[Records from a dataset]
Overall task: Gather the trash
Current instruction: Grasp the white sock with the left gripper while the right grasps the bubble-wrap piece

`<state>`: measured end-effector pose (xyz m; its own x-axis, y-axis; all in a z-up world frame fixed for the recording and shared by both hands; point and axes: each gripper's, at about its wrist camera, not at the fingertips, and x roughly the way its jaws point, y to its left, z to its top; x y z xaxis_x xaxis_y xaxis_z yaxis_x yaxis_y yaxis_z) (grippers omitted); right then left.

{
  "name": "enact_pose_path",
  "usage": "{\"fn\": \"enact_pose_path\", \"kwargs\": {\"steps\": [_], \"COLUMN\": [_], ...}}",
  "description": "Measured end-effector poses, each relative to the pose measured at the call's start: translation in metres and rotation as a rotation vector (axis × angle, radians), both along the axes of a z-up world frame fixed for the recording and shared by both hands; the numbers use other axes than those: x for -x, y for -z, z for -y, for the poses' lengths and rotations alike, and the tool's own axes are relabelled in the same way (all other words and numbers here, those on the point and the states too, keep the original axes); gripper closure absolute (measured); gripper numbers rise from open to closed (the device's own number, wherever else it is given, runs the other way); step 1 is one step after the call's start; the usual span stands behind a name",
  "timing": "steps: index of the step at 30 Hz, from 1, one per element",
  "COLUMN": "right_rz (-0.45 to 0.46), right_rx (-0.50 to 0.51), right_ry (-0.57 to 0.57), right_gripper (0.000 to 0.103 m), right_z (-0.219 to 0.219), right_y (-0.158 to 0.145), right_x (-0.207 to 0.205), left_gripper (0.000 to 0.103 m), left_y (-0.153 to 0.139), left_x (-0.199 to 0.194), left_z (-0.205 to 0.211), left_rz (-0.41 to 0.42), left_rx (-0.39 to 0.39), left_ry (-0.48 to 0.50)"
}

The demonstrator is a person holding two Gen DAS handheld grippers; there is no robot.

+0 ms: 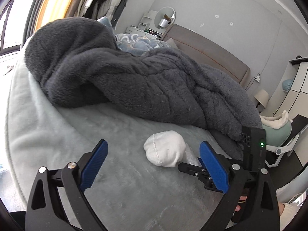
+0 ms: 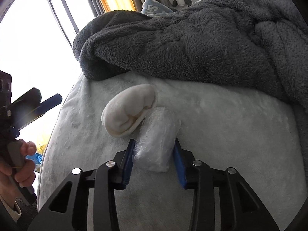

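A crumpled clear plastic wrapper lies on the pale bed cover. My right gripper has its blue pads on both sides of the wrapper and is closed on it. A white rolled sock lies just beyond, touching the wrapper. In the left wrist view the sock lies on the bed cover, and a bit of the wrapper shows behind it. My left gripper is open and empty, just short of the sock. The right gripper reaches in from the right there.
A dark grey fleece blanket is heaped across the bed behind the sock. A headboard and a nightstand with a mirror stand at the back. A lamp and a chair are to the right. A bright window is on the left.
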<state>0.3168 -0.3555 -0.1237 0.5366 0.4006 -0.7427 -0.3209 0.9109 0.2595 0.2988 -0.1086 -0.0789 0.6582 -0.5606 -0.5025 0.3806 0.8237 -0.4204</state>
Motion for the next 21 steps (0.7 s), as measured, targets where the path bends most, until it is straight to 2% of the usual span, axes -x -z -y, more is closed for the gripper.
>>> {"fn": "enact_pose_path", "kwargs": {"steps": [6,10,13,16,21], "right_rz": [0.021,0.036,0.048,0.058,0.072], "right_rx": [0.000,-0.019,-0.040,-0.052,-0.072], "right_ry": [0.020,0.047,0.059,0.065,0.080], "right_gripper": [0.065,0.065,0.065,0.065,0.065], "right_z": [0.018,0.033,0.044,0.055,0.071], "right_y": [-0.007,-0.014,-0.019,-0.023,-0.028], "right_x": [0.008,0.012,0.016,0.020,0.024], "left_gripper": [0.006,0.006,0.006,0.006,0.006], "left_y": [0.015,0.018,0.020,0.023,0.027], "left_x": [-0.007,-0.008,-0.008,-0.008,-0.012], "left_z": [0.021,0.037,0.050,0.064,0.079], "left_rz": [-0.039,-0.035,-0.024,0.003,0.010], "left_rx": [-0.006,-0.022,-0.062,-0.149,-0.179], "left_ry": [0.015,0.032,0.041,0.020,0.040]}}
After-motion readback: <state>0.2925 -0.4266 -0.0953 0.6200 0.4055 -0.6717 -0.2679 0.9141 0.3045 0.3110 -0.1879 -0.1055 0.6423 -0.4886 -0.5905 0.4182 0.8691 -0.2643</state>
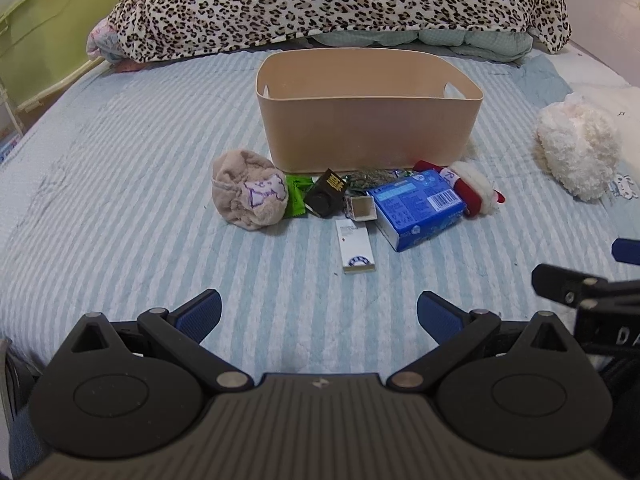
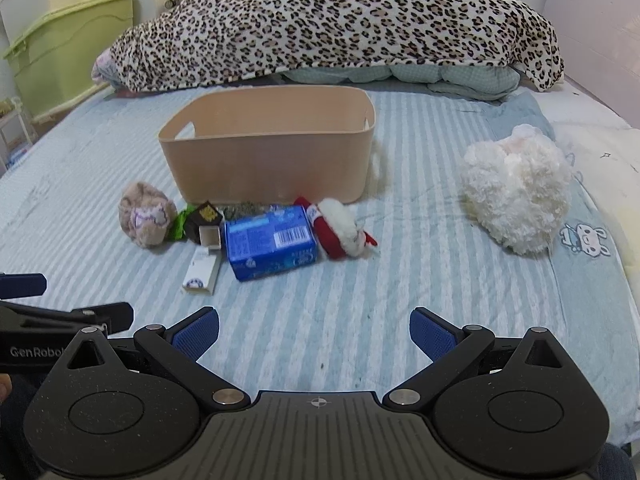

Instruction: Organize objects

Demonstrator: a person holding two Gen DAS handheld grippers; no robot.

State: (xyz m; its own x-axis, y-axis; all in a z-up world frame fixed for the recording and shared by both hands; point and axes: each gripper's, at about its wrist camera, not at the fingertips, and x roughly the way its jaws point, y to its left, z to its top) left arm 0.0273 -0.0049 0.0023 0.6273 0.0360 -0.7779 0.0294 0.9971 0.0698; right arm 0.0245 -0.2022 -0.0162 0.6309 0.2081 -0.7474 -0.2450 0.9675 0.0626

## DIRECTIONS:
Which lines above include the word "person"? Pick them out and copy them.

## YOUR RESPONSE:
The demonstrator is a person holding two Gen DAS handheld grippers; there is no robot.
Demonstrator: a person holding two Gen DAS handheld grippers; no robot.

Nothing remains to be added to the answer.